Esasen ülkemizdeki hemen he bireyin hafızasında bilgisi ve davranışıyla üzerine unutulmaz etkiler bırakılmış, daima şükranla yad ettiğimiz bir hekim mutlaka vardır. Rabbim tüm hekimlerimizden ve sağlık çalışanlarımızdan razı olsun, yokluklarını göstermesin. Çünkü bu ülkenin hekimlerine hem vefa borcu hem ihtiyacı vardır.

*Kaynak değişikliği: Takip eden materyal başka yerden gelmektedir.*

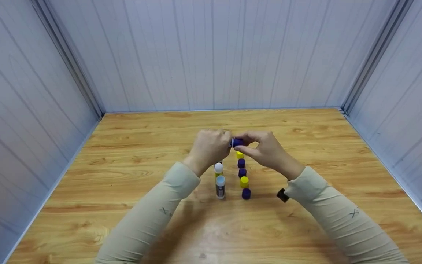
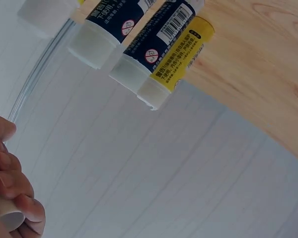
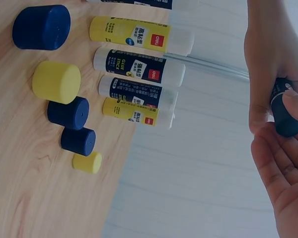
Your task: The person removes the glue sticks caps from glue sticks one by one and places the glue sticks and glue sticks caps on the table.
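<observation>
My left hand (image 1: 211,149) grips a glue stick with its fingers curled round the tube; a whitish round end of the glue stick (image 2: 12,221) shows in the left wrist view. Between the two hands, the glue stick's dark blue cap (image 1: 238,142) points to the right. My right hand (image 1: 269,152) pinches this cap with thumb and fingers. In the right wrist view the dark blue cap (image 3: 287,124) shows among the fingers, and most of the tube is hidden by the left hand. Both hands are raised above the table.
Several uncapped glue sticks stand in a row, among them a navy one (image 1: 220,189) and a yellow one (image 3: 129,33). Right of them runs a row of loose caps, including a blue cap (image 1: 246,193) and a yellow cap (image 1: 244,182). Pale panel walls (image 1: 211,55) enclose the wooden table (image 1: 123,190).
</observation>
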Action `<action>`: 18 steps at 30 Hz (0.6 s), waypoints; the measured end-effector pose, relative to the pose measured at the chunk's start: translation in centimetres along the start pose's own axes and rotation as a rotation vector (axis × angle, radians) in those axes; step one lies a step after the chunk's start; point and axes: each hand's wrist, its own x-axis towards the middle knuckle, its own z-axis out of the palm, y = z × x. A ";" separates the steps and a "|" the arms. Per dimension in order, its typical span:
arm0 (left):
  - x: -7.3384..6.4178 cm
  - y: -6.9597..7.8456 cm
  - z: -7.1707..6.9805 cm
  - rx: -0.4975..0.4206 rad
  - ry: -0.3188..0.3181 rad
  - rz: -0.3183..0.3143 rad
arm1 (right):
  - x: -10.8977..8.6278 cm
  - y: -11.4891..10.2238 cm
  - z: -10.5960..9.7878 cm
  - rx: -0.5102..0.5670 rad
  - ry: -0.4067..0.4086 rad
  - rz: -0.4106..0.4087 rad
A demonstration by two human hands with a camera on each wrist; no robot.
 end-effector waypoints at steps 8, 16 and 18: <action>0.1 -0.1 -0.1 -0.055 -0.065 -0.026 | 0.2 0.4 -0.4 -0.051 -0.024 -0.088; -0.6 -2.4 0.4 -0.119 -0.088 -0.135 | -0.2 1.7 -1.6 -0.141 0.027 -0.047; -0.7 -2.9 0.6 -0.129 -0.096 -0.155 | -0.2 2.1 -1.9 -0.147 0.032 -0.017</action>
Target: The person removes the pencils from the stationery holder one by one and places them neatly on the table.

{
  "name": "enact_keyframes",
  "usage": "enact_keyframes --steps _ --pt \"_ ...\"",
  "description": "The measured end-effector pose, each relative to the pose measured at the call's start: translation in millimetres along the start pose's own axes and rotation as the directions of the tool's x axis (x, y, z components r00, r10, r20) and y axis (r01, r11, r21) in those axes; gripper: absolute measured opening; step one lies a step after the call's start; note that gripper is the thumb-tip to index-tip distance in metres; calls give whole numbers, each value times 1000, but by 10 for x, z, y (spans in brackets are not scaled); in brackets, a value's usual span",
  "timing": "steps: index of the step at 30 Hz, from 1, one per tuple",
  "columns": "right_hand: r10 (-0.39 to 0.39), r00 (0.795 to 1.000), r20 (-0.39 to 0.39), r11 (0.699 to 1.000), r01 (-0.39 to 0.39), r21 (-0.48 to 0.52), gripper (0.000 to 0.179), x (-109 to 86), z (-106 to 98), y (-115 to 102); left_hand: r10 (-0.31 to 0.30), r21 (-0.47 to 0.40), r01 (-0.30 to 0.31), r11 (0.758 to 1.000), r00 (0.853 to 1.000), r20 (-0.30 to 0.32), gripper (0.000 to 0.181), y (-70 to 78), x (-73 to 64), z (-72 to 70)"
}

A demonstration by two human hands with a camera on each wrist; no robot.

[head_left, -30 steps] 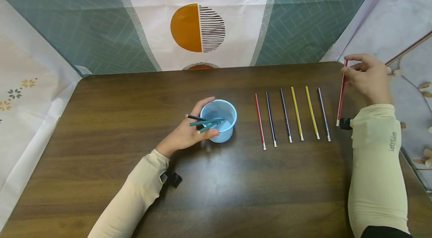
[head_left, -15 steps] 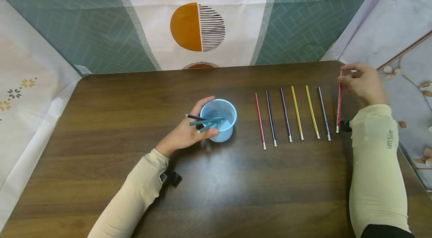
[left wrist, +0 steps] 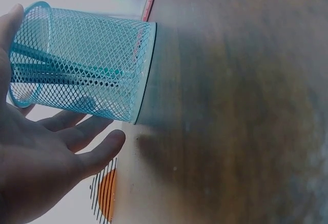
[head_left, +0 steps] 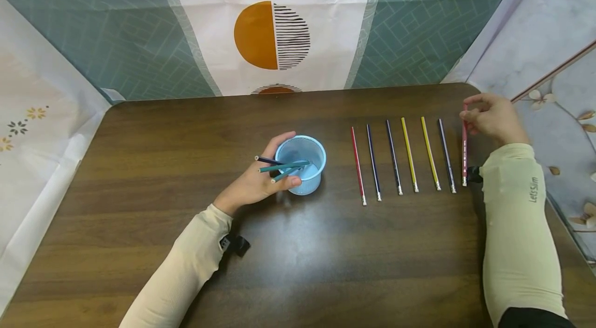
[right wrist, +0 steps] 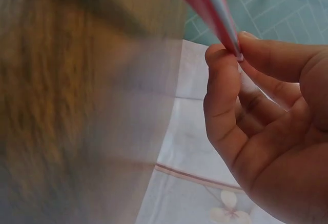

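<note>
My left hand [head_left: 253,180] holds a light blue mesh pencil cup [head_left: 307,187], thumb and fingers spread around its side near the rim. Two green pencils [head_left: 270,168] and a dark pencil [head_left: 262,160] lean in the cup, their ends sticking out over the hand. In the left wrist view the cup [left wrist: 97,60] stands on the table. At the far right, my right hand [head_left: 495,120] pinches a red pencil [head_left: 464,157] near its upper end between thumb and fingertip; its eraser end points toward me. The right wrist view shows this pinch on the pencil [right wrist: 220,19] closely.
Left of the held pencil, several pencils lie in a spaced row on the brown wooden table [head_left: 298,266]: a red pencil [head_left: 357,167], dark blue ones [head_left: 374,162] and yellow ones [head_left: 410,154], eraser ends toward me. A patterned cloth [head_left: 326,33] hangs behind the table.
My right hand has brought the red pencil leftward and toward me, down to the right end of the row. The left hand and cup have stayed in place.
</note>
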State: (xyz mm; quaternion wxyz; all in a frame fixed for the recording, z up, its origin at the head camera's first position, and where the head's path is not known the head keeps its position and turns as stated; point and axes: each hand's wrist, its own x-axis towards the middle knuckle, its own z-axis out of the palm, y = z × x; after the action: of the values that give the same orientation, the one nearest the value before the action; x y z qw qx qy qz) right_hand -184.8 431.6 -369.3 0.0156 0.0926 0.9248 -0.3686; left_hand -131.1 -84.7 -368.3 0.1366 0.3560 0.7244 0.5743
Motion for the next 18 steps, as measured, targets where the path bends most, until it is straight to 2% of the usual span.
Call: enact_keyframes --steps 2,9,16,18 --pt "-6 1000 22 1000 6 1 43 18 25 3 -1 -4 1 1000 1000 -1 96 -13 1 4" --pt "-11 993 118 1000 10 12 42 81 90 34 4 33 -4 999 1000 -17 91 -311 11 -12" --pt "22 982 189 1000 -26 17 42 99 68 116 -18 2 18 1000 1000 -2 95 -24 4 3" --pt "26 978 207 999 -32 27 42 119 58 137 -28 9 28 1000 1000 -3 96 -5 13 8"
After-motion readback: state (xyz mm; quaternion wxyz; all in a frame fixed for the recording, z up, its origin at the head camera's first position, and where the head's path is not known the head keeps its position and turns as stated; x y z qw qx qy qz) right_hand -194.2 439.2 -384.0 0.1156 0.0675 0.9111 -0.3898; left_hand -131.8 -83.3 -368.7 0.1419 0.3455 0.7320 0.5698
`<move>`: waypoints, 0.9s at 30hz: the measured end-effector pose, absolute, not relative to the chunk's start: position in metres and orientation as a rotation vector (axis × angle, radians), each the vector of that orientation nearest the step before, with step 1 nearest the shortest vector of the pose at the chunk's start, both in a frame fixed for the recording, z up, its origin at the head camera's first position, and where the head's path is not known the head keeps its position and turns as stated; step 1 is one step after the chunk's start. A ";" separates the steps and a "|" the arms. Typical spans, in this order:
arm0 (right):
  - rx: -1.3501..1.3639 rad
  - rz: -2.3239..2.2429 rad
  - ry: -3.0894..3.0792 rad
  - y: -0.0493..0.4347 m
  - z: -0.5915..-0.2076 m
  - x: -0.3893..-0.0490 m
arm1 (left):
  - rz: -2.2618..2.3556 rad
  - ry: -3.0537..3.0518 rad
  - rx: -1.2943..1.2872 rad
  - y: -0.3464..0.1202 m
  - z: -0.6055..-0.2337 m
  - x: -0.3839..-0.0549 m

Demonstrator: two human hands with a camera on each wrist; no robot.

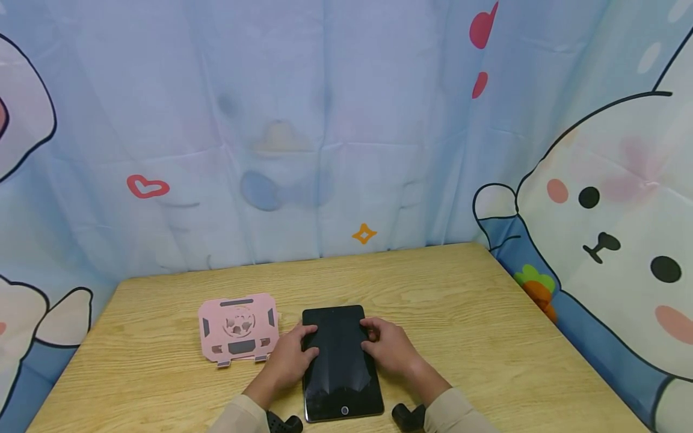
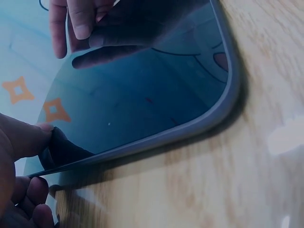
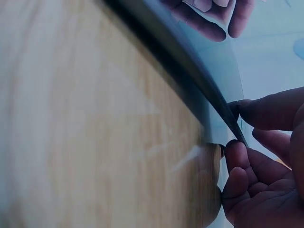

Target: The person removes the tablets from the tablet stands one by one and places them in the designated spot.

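A black tablet (image 1: pixel 342 361) lies screen up over the wooden table, its round home button towards the person. My left hand (image 1: pixel 290 359) pinches its left edge, with the thumb on the screen and curled fingers under the rim in the left wrist view. On the opposite edge, my right hand (image 1: pixel 392 350) grips the tablet the same way; the right wrist view shows its thumb above and fingers (image 3: pixel 237 183) beneath. A dark shadow runs below the tablet's rim; how far it is off the table I cannot tell. Left of it lies a pink folding stand (image 1: pixel 221 329) with cut-outs, near my left hand.
The wooden table (image 1: pixel 460 300) reaches back to a light blue curtain (image 1: pixel 271 90) printed with cartoon animals. Black wrist-worn devices (image 1: pixel 408 417) show below both hands. Table surface extends right of the tablet and behind it.
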State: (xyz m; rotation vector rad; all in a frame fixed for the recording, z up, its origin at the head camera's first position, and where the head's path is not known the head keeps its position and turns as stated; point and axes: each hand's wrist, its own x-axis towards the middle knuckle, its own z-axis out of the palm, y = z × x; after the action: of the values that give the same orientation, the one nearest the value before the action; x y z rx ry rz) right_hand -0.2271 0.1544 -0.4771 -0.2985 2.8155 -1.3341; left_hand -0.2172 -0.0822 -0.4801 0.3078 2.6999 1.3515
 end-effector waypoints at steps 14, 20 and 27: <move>-0.266 -1.332 2.818 0.152 -0.477 -0.227 | 1.334 2.692 0.260 -0.080 -0.479 -0.217; -0.273 -1.279 2.849 0.150 -0.476 -0.228 | 1.324 2.708 0.276 -0.080 -0.479 -0.217; -0.273 -1.247 2.860 0.148 -0.475 -0.227 | 1.318 2.720 0.276 -0.079 -0.480 -0.217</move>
State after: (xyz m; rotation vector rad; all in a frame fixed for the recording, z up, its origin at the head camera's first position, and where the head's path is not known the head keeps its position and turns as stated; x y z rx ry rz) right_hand -0.2271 0.1482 -0.4753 -0.2735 2.8600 -1.2468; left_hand -0.2167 -0.0793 -0.4800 0.2755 2.7201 1.3182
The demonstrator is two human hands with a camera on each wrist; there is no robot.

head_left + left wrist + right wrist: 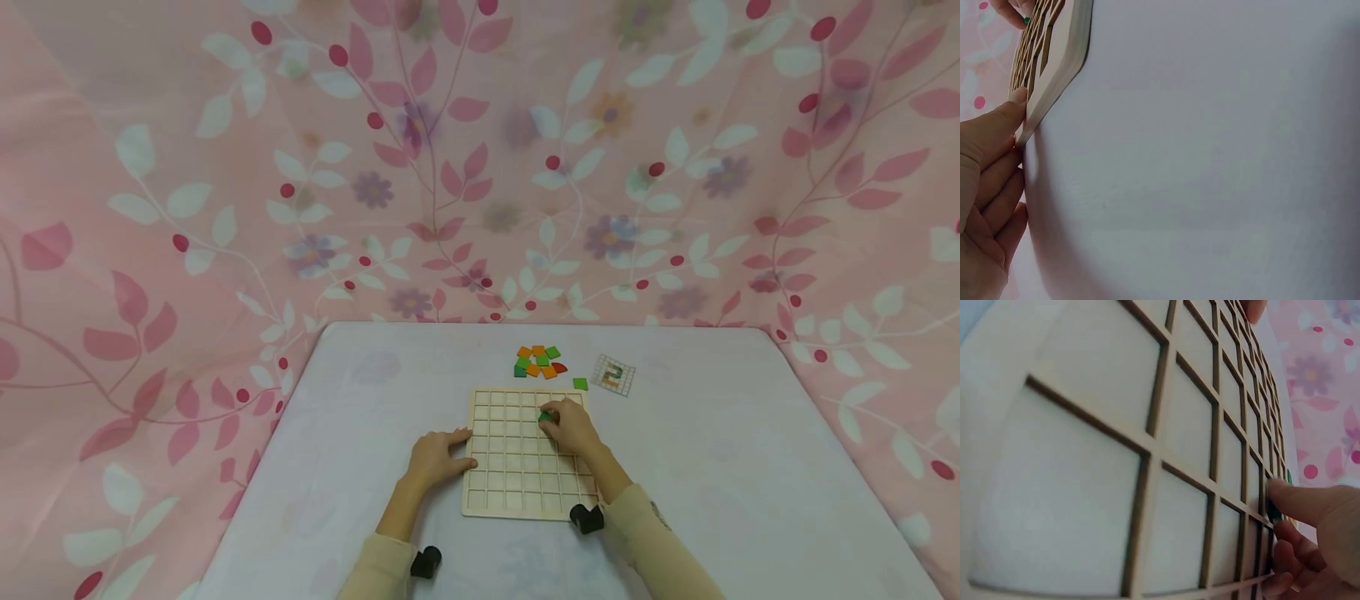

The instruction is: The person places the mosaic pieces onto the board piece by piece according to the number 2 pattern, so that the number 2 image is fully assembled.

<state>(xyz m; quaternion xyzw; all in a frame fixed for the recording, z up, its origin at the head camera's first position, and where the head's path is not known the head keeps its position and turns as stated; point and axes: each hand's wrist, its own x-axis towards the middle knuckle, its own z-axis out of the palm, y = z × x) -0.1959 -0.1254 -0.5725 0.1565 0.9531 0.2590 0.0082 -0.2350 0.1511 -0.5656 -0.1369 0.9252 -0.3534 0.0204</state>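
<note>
A pale wooden board (517,479) with a raised square grid lies on the table. My right hand (573,429) pinches a dark green tile (545,416) over the upper right squares of the grid; in the right wrist view, fingers and thumb hide most of that tile. At the board's left edge, my left hand (435,460) grips the rim, the thumb (1004,119) on top and the other fingers along the side. Beyond the board lies a cluster of orange tiles (533,370), green tiles (552,352) and a red piece (559,367).
A lone green tile (581,383) lies just past the board's far right corner. To its right is a gridded card (613,375) printed with a coloured shape. The white-covered table (720,467) meets a floral pink curtain (480,208) at the back.
</note>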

Bu milletin en kalburüstü evlatları ülkenin dişinden tırnağından artırdığı kaynaklarla kurduğu tıp fakültelerinde araştırma ve eğitim hastanelerinde yetişmekte çoğunlukla da kamuda görev almaktadırlar. 19 şehir hastanesi ile biz dünya ile rekabet eder durumdayız. Bunun daha devam edecek. 19'da kalmayacak. Derdimiz şu; adeta dünya hastalarını ülkemize göndersin, gelsinler burada İnşallah şifa bulsunlar. Türkiye'nin potansiyel ve imkanları hamdolsun ihtiyacı olan hekim gücünü yetiştirmeye yettiği gibi ülkemiz cazibesi giderek artan küresel bir sağlık merkezi olma yolunda da ilerlemektedir. Salgın döneminde gelişmiş ülkelerin sağlık hizmetleri konusunda ne kadar yetersiz kırılgan bir altyapıya sahip olduklarını hep birlikte gördük. Biz ise aynı dönemde hastanelerimizle hekimlerimizle diğer sağlık personelimizle insanlığımıza en iyi hizmeti verebilecek seviyede olduğumuzu ispatladık. Hiç şüphesiz bu başarının gerisinde sağlık sisteminde yaptığımız reformların çok büyük payı vardır.
Ülke olarak bir süredir kesintisiz şekilde yaşadığımız saldırılar verdiğimiz kritik mücadeleler ister istemez önceliklerimizi değiştirdi buna rağmen milletimize sunduğumuz hizmetlerin çıtasını sürekli yükselterek asla ihmal etmedik etmiyoruz. Hekimlerimizin de işlerini çalışma ortamlarının altyapısını geliştirerek hep kolaylaştırmanın gayreti içinde olduk. Ülkemiz hastanelerindeki araç gerekler hem sayı hem nitelik bakımından dünyada eşine az rastlanır niteliktedir. Neredeyse her üç kamu çalışanından birinin sağlı kalanında görev yaptığı bir personel dağılımına sahibiz. Biz ülkemizin büyük fedakarlıklar ve sabırla yetiştirdiği her bir hekiminden azami derecede istifade etmesi gerektiğine inanıyoruz. Tıpkı siyasette iş dünyasında tıpkı diğer pek çok alanda olduğu gibi sağlık sektöründe de gözü ve gönlü kendi ülkesinde kalmak yerine dışarıya kayan kişiler olabilir. Bu anlayışla hareket edenlerin de çok uzak olmayan bir gelecekte istikametlerini yeniden kendi ülkelerine çevireceklerinden şüphe duymuyorum. Çünkü dünyada bizim kadar büyük potansiyeli olan dolayısıyla her meslekten insana bizim kadar parlak bir gelecek vadeden pek az ülke vardır. Önüne serilen imkanlar ne olursa olsun tercihini kamuda veya özel sektörde kendi halkına hizmet etme yönünde kullanan tüm hekimlerimize şahsım milletim adına özellikle şükranlarımı sunuyorum.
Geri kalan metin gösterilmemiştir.